Why tech needs more IPOs like Zynga's $1B offering


Zynga has finally put numbers to what it wants to raise in an IPO: anywhere from $.85 billion to $1.15 billion. That's 100 million shares at a range of $8.50 to $10 a share.
Before you conclude that this is just another manipulative march of the high tech financiers, take another look. In a number of ways, Zynga is breaking with startup-looking-to-go-public business as usual. The likely reason is the number of newly-public tech companies that have already seen their stock prices drop below IPO levels. Maybe it signals a new direction for tech IPOs, and that would be a good thing all around.
The teasing come-on
Investors--both the big institutions as well as individual consumers--are mad for tech stocks. Past history is the guide to this current performance. People hope to get in early on the next Google (GOOG) or Apple (AAPL). Or if not something that big, at least a stock that will jump some in price and let them take a profit.
Tech companies moving into the IPO phase have used that desire to their advantage. Many, including LinkedIn (LNKD) and Groupon (GRPN), use a tactic called a low-float IPO. They (under the insistent tutelage of their investment bankers) release a small amount of stock, knowing that scarcity will drive up share price, at least in the short run. If done right, inside investors get to sell off shares at a pretty profit, while those who hop on the bandwagon afterward can lose when share prices don't move up enough to let them get out.

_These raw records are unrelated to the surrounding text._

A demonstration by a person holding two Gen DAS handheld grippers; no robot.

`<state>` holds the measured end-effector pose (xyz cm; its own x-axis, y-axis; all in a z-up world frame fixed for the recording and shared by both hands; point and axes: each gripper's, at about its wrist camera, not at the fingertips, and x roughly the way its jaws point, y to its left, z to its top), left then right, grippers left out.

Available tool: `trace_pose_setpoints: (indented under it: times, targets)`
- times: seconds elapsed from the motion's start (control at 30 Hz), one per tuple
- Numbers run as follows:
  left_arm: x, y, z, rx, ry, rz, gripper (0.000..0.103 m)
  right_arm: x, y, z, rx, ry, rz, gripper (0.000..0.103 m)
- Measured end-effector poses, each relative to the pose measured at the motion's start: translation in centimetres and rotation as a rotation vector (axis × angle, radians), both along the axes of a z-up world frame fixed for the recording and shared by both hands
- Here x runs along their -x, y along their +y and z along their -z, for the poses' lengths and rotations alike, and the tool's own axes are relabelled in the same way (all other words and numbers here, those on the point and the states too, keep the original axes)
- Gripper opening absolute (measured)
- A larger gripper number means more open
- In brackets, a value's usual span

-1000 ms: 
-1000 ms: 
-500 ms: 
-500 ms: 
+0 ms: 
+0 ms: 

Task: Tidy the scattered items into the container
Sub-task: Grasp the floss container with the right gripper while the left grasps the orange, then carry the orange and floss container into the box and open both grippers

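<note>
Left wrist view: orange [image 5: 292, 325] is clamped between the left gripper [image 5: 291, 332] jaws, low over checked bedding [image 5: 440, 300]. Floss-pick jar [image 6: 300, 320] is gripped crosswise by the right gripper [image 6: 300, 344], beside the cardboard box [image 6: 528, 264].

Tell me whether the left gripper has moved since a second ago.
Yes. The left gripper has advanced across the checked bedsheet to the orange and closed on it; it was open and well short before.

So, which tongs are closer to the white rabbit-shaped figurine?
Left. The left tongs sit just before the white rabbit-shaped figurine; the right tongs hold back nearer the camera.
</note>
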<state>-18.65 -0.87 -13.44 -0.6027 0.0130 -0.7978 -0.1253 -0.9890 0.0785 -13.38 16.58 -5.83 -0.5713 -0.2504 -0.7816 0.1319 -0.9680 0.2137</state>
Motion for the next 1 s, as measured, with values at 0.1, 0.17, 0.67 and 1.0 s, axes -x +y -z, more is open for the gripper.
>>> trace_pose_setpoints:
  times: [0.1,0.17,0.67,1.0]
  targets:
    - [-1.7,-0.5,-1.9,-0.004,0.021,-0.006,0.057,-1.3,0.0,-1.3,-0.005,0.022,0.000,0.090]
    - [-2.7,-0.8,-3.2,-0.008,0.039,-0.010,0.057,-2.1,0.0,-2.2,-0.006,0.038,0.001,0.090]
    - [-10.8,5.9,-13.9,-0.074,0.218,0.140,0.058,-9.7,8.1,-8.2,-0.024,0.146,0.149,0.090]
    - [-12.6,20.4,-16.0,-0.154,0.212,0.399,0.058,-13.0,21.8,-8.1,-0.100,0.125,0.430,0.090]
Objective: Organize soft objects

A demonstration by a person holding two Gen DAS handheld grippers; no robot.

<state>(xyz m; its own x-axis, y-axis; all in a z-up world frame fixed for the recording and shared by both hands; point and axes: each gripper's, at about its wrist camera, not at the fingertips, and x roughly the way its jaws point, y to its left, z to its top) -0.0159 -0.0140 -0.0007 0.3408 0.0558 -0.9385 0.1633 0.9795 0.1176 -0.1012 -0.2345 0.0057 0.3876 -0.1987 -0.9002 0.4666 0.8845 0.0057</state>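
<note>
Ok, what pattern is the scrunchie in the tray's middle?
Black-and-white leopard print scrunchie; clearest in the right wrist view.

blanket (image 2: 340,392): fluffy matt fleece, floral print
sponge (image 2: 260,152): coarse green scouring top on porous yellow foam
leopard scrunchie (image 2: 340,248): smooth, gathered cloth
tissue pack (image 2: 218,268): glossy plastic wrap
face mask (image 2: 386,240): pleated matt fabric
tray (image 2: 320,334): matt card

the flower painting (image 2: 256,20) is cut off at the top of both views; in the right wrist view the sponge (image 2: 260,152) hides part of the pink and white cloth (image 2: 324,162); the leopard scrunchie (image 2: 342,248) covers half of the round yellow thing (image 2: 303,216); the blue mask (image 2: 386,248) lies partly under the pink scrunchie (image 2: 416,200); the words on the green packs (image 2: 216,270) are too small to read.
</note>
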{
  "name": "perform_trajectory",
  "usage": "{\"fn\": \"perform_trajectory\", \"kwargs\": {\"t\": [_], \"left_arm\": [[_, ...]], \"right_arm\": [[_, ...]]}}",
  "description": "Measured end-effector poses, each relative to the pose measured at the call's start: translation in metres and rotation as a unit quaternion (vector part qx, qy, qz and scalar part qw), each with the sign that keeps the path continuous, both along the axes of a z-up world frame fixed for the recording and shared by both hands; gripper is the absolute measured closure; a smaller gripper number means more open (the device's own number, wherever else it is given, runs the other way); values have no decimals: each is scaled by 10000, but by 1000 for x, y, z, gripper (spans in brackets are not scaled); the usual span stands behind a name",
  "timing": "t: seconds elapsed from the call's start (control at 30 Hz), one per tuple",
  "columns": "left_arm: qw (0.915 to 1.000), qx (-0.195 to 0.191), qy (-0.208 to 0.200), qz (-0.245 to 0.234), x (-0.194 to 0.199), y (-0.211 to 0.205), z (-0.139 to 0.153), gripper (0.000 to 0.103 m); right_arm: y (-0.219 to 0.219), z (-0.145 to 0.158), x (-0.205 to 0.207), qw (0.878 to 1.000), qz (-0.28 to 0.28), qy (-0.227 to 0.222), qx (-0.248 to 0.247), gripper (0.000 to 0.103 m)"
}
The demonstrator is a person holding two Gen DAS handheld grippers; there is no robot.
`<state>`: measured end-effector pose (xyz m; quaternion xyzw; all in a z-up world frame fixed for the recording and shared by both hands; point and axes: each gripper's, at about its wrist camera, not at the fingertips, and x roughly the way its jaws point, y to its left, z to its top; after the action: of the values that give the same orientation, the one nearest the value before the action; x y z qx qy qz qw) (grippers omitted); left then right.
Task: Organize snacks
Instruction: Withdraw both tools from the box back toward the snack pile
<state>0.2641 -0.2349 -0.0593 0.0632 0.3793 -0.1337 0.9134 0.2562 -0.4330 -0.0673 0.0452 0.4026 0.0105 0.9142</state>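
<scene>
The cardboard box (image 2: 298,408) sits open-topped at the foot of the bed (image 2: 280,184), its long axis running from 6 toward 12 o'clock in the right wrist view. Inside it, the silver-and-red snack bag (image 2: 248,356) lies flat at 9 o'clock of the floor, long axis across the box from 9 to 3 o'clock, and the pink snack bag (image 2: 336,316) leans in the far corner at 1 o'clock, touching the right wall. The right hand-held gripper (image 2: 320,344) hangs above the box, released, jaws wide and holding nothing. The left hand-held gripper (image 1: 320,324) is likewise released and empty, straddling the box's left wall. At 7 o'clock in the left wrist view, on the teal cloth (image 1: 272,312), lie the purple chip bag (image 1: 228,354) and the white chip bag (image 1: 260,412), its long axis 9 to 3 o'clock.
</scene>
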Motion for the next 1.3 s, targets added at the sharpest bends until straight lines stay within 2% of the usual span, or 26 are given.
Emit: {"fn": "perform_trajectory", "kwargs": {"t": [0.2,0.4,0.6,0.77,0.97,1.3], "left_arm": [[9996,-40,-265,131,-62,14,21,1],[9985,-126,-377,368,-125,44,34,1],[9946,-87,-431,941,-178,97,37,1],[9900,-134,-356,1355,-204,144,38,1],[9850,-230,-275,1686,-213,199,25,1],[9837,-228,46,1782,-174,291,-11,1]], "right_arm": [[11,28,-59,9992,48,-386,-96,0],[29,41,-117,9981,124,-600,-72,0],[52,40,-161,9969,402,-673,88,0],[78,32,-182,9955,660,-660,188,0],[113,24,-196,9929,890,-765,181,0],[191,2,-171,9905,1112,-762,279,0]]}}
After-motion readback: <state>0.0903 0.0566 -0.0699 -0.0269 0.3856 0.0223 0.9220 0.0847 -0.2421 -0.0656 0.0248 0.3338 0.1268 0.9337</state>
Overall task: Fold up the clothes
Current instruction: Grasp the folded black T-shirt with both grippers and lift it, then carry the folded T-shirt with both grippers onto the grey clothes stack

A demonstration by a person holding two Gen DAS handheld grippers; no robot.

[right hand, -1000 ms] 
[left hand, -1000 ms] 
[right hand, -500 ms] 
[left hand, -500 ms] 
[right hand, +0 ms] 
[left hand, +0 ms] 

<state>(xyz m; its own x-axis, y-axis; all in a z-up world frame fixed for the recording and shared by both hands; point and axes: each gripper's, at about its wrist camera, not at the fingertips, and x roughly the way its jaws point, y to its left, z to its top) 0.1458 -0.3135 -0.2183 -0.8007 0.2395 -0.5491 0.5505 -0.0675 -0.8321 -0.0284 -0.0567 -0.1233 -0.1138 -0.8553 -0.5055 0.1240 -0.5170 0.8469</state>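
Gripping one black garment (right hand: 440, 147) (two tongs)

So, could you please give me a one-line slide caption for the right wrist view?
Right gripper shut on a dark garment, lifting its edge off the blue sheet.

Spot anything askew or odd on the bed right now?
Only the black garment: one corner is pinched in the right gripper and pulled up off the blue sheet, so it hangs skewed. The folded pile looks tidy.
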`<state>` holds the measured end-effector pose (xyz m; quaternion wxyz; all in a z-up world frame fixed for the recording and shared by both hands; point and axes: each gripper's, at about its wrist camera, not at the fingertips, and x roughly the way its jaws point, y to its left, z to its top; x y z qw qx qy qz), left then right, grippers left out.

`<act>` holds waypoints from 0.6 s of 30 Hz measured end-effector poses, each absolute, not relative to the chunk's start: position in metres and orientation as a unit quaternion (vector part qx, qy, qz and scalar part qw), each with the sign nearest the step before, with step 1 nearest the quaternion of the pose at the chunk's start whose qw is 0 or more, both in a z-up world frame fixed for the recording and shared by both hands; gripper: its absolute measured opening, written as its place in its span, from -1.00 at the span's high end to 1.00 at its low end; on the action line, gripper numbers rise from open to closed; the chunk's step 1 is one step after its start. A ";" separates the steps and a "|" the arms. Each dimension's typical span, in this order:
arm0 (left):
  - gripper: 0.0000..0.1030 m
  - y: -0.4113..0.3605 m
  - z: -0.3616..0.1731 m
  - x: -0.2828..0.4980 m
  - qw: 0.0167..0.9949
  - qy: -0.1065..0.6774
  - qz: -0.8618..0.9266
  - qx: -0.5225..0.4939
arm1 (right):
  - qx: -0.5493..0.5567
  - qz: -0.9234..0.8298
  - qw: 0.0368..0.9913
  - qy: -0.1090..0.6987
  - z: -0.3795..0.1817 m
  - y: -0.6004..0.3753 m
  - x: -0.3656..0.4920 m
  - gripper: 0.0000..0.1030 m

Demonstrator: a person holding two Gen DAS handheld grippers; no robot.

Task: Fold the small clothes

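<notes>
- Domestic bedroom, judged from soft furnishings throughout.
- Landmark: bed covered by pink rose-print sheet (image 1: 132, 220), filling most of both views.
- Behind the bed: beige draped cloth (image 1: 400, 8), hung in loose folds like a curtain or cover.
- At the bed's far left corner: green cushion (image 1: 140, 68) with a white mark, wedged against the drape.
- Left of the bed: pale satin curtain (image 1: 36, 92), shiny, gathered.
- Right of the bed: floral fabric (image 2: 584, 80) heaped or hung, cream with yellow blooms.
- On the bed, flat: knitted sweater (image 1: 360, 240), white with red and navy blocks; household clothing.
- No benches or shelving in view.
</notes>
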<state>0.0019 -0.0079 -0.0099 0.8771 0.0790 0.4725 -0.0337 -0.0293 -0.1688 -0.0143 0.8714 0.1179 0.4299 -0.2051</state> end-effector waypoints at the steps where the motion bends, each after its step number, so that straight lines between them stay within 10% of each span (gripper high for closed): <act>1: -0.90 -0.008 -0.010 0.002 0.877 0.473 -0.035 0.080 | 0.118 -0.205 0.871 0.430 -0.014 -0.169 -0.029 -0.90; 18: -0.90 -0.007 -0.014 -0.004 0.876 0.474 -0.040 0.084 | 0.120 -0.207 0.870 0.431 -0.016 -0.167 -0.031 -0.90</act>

And now for something completely different
You can even get situations like Groupon, where mere weeks after going public, buyers' remorse set in and the stock fell below the IPO price. Even some recent good sales news that boosted the price still left it below the $20 IPO watermark. (It's worth noting that this phenomenon is not entirely limited to tech stocks -- savvy investors have long known that IPO shares are often a better value months, rather than hours, after the initial offering.)
Although at first rumors predicted that Zynga would go the low-flow route, the company's just-amended S-1 filing was a surprise. Not only would there be 100 million shares available -- 14.3 percent of all shares outstanding in the A, B, and C stock classes together -- but in the $8.50 to $10 range, it would have a lower initial price than other recent IPOs. (To be realistic, many tech IPOs increase in price in the last week or two if there's enough demand in evidence.) And the company is actually profitable.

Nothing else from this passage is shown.